The Directorate of Criminal Investigations (DCI) has stepped up efforts to combat illicit financial flows through a series of nationwide sensitization seminars focused on Money Laundering (ML) and Terrorism Financing (TF).
The initiative, which began with Training of Trainers seminars, has progressively expanded to include senior officers, members of the Inspectorate, and detectives of other ranks.
The structured rollout underscores the agency’s renewed commitment to intelligence-led investigations aimed at dismantling financial crime networks.
“Our goal is straightforward: to trace illegal financial flows, disrupt criminal networks, and deny offenders access to the proceeds of crime,” said DCI Director Mohamed Amin while addressing participants during one of the training sessions.
This week’s four-day seminars brought together detectives from DCI Headquarters, as well as officers drawn from the Nairobi Area, Rift Valley, Eastern, and Central regions.
The sessions were held at the Kenya School of Government in Embu County and the Kenya Agricultural and Livestock Research Organization (KARLO) in Naivasha.

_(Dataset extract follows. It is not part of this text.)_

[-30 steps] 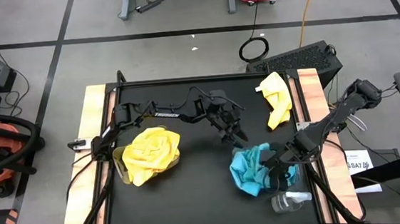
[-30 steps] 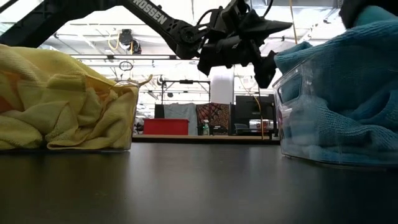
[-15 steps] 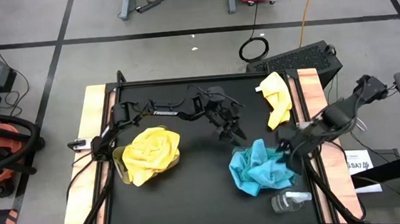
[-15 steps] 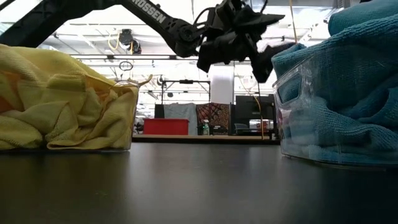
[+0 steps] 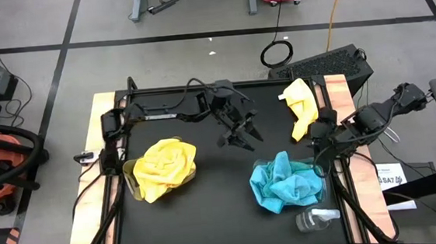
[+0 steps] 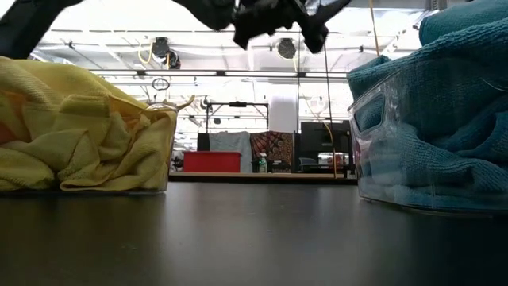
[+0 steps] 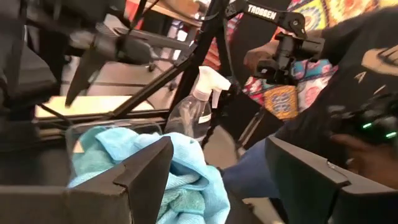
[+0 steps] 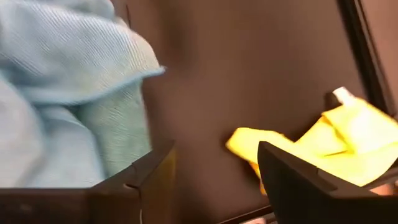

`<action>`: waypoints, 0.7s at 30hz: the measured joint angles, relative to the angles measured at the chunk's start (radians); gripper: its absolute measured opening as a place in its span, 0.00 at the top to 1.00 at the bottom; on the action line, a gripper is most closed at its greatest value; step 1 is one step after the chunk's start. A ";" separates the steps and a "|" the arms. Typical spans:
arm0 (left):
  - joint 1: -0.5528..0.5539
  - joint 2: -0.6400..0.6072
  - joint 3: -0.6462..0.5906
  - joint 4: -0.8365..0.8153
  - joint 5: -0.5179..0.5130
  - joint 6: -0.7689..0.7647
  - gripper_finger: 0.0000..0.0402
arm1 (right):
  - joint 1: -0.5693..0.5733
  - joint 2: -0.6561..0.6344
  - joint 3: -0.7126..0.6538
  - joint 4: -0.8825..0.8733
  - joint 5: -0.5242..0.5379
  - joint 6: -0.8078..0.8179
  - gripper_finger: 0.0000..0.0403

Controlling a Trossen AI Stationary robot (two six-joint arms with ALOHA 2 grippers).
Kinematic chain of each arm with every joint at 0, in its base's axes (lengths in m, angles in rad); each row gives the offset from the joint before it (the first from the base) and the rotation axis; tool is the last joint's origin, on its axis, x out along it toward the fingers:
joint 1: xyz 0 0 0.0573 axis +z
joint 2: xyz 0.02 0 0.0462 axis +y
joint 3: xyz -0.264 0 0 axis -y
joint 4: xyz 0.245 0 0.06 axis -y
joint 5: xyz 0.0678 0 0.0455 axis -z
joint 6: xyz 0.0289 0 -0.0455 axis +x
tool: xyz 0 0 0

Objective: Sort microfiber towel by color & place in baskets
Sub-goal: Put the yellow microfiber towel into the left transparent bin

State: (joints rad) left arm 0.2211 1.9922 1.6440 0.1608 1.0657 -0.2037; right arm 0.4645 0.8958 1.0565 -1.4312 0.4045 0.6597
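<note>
High view is showing one loose yellow towel (image 5: 300,108) lying crumpled at the desk's (image 5: 209,208) far right edge, clear of both bins. It is looking soft, light and limp, so it will likely sag and trail when lifted; pinching a raised fold near its middle seems the safest hold, since a corner grab may let it drag. The left tool (image 5: 237,138) is hanging released and empty over the desk's middle, while the right tool (image 5: 318,141) is hovering between that towel and the right basket (image 5: 321,188), fingers spread and carrying nothing. The right basket is brimming with turquoise towels (image 5: 281,183) heaped above its rim, and the left basket (image 5: 132,183) is packed with yellow towels (image 5: 164,163). A clear spray bottle (image 5: 313,219) is lying just beside the turquoise heap.
</note>
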 joint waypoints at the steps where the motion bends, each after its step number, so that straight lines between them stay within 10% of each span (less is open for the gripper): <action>1: 0.000 -0.021 0.000 -0.039 -0.015 0.031 0.33 | -0.010 -0.005 -0.018 0.011 0.004 -0.043 0.46; 11: -0.004 -0.220 0.000 -0.437 -0.232 0.268 0.33 | -0.127 -0.050 -0.217 0.148 0.008 -0.455 0.45; 21: -0.044 -0.312 0.001 -0.595 -0.405 0.268 0.33 | -0.286 -0.076 -0.212 0.409 -0.221 -0.584 0.45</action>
State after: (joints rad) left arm 0.1771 1.6804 1.6447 -0.4345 0.6604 0.0645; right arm 0.1787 0.8193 0.8444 -1.0220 0.1839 0.0762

Participants were equipped with enhanced technical knowledge and practical skills to detect, investigate, and disrupt money laundering and terrorism financing networks.

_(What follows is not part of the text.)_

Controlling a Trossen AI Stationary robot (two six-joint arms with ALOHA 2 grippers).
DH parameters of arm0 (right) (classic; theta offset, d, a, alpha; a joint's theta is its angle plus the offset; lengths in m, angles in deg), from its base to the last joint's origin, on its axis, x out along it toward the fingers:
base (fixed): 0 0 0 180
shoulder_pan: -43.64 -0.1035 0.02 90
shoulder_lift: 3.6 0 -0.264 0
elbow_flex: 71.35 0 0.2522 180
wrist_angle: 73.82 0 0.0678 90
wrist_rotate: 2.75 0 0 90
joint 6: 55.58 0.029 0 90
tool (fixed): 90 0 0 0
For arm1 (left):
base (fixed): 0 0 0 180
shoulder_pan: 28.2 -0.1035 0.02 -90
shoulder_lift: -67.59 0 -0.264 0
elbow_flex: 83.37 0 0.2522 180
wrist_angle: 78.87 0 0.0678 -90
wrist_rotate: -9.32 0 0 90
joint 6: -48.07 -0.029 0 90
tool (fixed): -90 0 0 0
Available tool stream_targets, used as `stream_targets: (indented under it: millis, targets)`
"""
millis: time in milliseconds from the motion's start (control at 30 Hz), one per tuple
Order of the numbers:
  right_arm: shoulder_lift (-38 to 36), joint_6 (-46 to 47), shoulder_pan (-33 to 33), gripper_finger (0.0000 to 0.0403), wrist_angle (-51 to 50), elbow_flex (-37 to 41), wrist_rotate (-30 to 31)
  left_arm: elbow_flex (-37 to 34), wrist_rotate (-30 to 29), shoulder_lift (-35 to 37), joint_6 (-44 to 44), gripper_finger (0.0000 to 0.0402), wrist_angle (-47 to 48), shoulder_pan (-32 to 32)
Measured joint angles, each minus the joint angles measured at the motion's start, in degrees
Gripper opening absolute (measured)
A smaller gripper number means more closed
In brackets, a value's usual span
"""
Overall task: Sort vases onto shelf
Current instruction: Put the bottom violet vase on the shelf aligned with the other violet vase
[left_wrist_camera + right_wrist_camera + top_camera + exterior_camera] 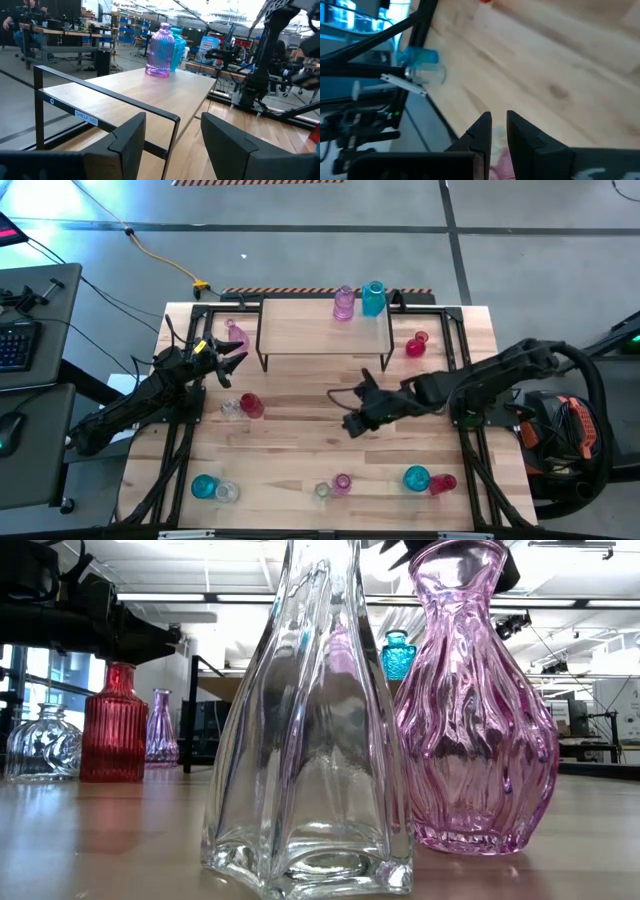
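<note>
The shelf (325,340) stands at the table's far middle, with a pink-purple vase (343,303) and a teal vase (374,298) upright on its far right corner. Other vases stand on the table: pink (238,335), red (416,345), clear (231,407) beside red (251,405), and several along the near edge. My right gripper (352,418) hovers over the table's middle, in front of the shelf. It slants down toward the near left and is shut to a narrow slit with nothing in it (499,120). My left gripper (172,125) waits open and level at the shelf's left end.
Along the near edge stand a teal vase (204,486), two clear vases (227,491) (322,491), a pink one (342,483), another teal one (416,478) and a red one (443,483). Bare wood lies between the shelf and this row.
</note>
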Motion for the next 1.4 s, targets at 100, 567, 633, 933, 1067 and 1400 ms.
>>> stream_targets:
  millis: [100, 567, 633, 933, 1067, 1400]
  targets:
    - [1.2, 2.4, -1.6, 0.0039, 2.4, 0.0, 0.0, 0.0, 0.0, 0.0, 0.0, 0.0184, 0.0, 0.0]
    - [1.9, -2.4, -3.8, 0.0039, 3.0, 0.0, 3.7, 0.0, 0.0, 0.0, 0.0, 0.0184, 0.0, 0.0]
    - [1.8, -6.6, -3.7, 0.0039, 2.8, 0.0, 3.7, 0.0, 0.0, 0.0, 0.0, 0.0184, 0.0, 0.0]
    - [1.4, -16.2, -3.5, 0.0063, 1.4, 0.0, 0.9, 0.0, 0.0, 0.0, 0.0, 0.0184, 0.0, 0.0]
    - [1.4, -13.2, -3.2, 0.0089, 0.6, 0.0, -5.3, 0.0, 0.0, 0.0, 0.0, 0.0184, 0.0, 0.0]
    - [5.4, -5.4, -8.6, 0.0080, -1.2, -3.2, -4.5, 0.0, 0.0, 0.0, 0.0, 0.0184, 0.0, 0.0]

Key areas covered included financial intelligence analysis, asset tracing and recovery, inter-agency collaboration, and compliance with international ML/TF standards.
The intensified training comes amid Kenya’s recent placement on the grey list by the Financial Action Task Force (FATF), a designation that subjects the country to increased monitoring over strategic deficiencies in combating money laundering and terrorism financing.
By strengthening investigative capacity at the operational level, the DCI aims to bolster Kenya’s response to increasingly sophisticated and cross-border financial crimes.
The agency says the sensitization programme reflects the country’s determination to safeguard the integrity of its financial system, protect legitimate businesses, and restore investor confidence.
As financial crimes evolve in complexity and scale, authorities maintain that building technical expertise and reinforcing institutional coordination remain critical in ensuring Kenya meets global standards on transparency, accountability, and financial security.